Logaristhm vs. gamma log link

anne jagdberg

Join Date: Feb 2018

Posts: 28
#1

Logaristhm vs. gamma log link

01 Mar 2022, 12:39

Dear Stata Experts,

I calculate with a variable which is highly skewed to the right. (Skewness 4.910018; Kurtosis 37.58021; 50% .15802 Mean .4333288).

What I did because of that was to use the natural log of the variable. When I plotted the model via marginsplot this resulted in a partially negative y scale which for the topic does not make sense and the scale of course is not interpretable.

The code reads as follows:

svy: reg lndepvar i.var1##i.var2
margins, over(var 1 var2) predict(xb)
marginsplot

The second code reads as follows:

svy: glm depvar i.var1##i.var2, family(gamma) link(log)
margins, over(var 1 var2) predict(xb) vsquish
marginsplot

The problem is: With the glm code, I get the same result as if I use the first code but with the original variable which is not log transformed. The estimators however, differ between the models. it is just the plots.
Is there anything wrong with the margins command in my second code?
What would you recommend? Should I use the natural log and waive the interpretable scale or should i use gamma log link.

Very happy for your help.
Thank you so much!!

Last edited by anne jagdberg; 01 Mar 2022, 12:51.
Tags: None
Clyde Schechter

Join Date: Apr 2014

Posts: 30100
#2

01 Mar 2022, 12:50

With the -glm- model, if you want youru -margins- results to be in the metric of depvar, use -predict(mu)-, not -predict(xb)-, in your -margins- command.

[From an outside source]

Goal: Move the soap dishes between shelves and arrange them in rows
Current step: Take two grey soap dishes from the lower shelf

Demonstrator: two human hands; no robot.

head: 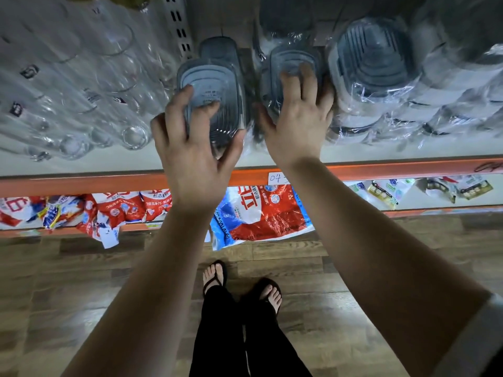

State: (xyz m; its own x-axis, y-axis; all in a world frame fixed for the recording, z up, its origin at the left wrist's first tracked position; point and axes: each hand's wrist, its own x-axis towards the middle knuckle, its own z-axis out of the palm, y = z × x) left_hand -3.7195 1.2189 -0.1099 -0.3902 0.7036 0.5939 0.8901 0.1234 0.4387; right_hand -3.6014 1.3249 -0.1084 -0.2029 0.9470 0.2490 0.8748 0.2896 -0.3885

As an aside, are you sure you want to use -over(var1 var2)- in your -margins- command? This produces predicted margins conditional on the values of var1 and var2, and each of the results is calculated using only the subset of the data with the values of var1 and var2 shown in the row stub of the output. In particular, these conditional predicted margins are not adjusted for the confounding effects of other variables. These are perfectly legitimate statistics, but are usually not what people want. Most of the time, people want predicted margins that are calculated from the entire data set and adjusted for the values of everything in the data set. To do that, it's -margins var1 var2, predict(mu) vsquish-.
1 like
Comment
anne jagdberg

Join Date: Feb 2018

Posts: 28
#3

01 Mar 2022, 13:26

Thank you for yoir reply!

If I use predict(mu) still the marginsplot shows me the same one as if I do not log transform it. Sorry I dont understand :-(

To your second question: I am not sure... My variable var1 ranges from 16 to 30 and var2 from 1 to 5. I saw a code which did the same what I am doing, this was:
margins, at(var1=(16(1)30) var2=(1(1)5)) vsquish

is there a difference to my code margins, over(var 1 var2) predict(xb) vsquish?

Thank you very much!
Comment
Clyde Schechter

Join Date: Apr 2014

Posts: 30100
#4

01 Mar 2022, 14:06

If I use predict(mu) still the marginsplot shows me the same one as if I do not log transform it. Sorry I dont understand :-(

I think you need to show the graphs, with the accompanying regression code, so we can see what you are referring to.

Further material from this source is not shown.